一つは、家宅捜索で押収した資料から、水迫容疑者が県外産の肉を鹿児島産と偽り、商品の原材料として使うよう指示を出した記録が確認されたことだ。本人が否認する一方で、指示の痕跡が書面に残っていたことが、逮捕の大きな根拠となった。

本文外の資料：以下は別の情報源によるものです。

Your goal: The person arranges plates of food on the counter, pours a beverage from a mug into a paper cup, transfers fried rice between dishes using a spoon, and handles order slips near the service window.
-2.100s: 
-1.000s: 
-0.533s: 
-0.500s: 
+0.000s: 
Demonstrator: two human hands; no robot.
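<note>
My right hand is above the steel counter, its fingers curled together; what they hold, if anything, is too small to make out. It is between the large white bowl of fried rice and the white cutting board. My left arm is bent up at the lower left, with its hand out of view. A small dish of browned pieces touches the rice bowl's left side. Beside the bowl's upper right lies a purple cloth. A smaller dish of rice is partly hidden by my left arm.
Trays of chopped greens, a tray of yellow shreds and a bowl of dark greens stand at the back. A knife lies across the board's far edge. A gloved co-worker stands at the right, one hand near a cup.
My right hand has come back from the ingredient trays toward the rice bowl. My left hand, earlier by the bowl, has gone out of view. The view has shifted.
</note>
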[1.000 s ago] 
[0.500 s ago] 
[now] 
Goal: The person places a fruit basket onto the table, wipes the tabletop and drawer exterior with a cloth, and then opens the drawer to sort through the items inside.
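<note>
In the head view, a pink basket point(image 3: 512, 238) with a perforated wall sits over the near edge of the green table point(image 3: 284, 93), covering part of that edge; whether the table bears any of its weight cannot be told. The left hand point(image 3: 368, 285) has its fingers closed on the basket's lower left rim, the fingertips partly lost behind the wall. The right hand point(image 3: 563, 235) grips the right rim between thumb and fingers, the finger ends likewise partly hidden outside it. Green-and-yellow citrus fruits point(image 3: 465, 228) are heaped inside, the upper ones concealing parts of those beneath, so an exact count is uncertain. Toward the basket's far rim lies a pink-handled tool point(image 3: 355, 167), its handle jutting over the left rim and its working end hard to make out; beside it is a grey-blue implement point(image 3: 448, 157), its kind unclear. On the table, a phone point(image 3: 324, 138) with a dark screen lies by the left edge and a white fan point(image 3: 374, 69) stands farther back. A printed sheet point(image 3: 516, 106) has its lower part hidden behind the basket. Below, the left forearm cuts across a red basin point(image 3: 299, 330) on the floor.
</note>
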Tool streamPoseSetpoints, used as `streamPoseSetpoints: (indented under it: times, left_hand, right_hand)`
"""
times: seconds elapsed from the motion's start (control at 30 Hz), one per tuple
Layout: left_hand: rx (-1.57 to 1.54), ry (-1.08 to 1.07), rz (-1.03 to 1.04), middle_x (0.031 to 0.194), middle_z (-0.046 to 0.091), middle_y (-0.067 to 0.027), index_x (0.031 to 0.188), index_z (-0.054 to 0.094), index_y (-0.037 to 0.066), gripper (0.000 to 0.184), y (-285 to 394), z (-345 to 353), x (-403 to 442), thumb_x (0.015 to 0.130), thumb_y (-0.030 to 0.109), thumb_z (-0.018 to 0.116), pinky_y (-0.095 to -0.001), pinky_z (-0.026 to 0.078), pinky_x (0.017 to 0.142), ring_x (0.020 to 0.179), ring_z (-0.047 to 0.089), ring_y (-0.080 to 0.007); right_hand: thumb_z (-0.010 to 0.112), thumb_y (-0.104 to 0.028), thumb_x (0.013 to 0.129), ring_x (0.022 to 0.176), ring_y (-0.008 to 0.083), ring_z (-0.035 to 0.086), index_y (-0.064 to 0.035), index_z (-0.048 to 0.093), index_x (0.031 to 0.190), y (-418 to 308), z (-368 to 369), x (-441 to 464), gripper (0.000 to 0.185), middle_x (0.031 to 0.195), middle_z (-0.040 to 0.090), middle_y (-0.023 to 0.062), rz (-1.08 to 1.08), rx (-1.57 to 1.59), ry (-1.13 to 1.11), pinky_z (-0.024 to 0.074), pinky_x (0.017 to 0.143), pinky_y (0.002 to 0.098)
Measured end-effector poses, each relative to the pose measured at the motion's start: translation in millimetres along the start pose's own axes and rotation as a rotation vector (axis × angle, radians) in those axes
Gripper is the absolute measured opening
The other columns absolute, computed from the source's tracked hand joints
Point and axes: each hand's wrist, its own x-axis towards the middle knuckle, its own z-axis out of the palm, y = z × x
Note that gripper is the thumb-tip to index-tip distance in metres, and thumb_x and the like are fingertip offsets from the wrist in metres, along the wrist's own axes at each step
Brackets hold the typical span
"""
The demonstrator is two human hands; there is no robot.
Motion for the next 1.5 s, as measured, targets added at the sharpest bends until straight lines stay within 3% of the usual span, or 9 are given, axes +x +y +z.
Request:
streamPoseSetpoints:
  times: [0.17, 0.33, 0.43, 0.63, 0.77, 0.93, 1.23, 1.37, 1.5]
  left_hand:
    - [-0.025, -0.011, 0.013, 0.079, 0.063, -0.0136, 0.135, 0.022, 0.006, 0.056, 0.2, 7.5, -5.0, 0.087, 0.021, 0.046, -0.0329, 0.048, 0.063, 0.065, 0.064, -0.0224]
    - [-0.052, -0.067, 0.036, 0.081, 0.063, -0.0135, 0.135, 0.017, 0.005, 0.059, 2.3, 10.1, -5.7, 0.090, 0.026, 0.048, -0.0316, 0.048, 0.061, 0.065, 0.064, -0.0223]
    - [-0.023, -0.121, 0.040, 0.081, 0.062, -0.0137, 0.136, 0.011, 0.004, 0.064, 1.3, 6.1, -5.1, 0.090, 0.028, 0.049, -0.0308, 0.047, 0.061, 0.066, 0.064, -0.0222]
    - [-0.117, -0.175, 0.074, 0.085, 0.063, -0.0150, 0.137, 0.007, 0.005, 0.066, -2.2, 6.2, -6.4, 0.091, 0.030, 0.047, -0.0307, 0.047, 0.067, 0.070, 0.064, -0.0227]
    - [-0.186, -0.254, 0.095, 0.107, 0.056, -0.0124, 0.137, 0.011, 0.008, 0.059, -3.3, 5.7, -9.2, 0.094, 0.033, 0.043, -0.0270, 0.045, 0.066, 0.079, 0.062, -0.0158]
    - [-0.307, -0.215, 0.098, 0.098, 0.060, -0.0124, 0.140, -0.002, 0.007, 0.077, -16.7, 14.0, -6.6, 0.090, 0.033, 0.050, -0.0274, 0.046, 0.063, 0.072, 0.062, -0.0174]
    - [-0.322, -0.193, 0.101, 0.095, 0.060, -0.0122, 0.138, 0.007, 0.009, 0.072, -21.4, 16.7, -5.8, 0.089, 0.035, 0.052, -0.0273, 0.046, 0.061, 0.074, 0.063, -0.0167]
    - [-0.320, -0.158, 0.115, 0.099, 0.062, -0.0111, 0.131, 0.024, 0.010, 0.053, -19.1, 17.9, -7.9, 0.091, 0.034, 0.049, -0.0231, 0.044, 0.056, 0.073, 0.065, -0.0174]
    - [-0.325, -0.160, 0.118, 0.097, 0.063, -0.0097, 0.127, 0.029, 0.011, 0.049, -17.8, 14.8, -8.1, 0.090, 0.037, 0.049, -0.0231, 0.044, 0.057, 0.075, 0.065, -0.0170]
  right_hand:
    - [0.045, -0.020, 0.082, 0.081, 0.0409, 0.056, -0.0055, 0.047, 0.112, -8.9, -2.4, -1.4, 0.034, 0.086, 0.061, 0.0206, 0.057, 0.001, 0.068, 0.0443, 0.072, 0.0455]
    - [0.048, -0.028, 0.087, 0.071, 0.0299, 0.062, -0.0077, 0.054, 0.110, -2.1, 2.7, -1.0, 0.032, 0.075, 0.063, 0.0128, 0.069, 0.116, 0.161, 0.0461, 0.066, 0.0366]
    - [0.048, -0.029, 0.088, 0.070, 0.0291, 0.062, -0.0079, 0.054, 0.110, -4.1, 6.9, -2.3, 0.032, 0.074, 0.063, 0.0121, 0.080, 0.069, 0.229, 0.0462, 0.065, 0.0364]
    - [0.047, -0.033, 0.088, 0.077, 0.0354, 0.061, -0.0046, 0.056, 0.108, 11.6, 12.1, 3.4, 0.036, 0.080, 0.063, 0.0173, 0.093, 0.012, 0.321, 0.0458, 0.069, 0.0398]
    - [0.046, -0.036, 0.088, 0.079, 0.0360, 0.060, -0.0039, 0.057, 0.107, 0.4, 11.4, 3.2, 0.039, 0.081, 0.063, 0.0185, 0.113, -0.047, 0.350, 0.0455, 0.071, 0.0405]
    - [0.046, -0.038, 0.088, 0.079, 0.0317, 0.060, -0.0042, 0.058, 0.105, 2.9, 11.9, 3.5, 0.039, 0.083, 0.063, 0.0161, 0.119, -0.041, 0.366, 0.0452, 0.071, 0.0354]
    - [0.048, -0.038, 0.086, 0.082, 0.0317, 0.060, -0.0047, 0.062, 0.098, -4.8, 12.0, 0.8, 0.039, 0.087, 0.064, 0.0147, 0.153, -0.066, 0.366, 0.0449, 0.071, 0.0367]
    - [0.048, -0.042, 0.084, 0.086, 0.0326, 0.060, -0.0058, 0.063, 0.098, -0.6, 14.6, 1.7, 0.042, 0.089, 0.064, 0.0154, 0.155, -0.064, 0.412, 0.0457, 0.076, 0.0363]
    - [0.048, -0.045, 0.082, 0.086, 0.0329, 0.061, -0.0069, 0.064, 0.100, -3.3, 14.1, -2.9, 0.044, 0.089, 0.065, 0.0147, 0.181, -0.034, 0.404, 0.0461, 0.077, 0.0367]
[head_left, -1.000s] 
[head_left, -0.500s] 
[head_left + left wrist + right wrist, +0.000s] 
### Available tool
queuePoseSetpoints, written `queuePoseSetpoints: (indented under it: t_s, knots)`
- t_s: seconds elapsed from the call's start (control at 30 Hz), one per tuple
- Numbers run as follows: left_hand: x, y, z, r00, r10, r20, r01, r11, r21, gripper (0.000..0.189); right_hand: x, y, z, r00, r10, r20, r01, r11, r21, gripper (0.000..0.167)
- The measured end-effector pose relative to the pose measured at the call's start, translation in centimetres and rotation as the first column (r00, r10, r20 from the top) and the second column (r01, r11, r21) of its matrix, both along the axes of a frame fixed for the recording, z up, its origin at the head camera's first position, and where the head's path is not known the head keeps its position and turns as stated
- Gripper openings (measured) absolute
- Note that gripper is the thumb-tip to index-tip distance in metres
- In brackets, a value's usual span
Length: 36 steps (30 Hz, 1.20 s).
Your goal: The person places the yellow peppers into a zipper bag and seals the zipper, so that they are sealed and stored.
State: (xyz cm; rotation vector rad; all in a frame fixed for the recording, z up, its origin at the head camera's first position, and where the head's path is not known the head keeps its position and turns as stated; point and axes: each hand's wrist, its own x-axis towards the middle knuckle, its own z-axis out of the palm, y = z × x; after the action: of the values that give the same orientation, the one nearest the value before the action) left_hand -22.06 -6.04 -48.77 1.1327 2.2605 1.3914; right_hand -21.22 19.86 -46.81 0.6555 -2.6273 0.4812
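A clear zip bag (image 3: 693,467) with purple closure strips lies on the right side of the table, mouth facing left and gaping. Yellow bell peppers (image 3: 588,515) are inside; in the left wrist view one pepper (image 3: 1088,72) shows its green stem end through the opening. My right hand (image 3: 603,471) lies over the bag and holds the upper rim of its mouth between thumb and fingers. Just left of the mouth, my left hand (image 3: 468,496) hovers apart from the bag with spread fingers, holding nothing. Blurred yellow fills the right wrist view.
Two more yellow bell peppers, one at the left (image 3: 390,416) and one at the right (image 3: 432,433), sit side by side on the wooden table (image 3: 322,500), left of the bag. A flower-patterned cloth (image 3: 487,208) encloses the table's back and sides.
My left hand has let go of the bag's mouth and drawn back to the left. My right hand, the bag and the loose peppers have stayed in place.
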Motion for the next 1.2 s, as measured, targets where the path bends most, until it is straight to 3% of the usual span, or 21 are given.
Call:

もう一つは、水迫容疑者が一人で在庫管理をしていたとみられる点だ。元社長や現社長など関係者への聞き取りから、県警は水迫容疑者が他の従業員を商品の仕入れや在庫管理に関わらせないようにしていたと判断している。

動機は「差額による利益」か
県警は、水迫容疑者が「安い県外産を仕入れて差額で利益を得る」ことを動機と見立てて捜査を進めてきた。
水迫容疑者は2023年、ふるさと納税の返礼品を提供する県内の事業者に対し、他県産を鹿児島産と偽った牛肉を納品し、約145万円をだまし取った疑いが持たれている。
食品表示法違反容疑の時効が9月に迫る中、県警は8月18日に逮捕に踏み切った。現在も余罪を含めた捜査を続けている。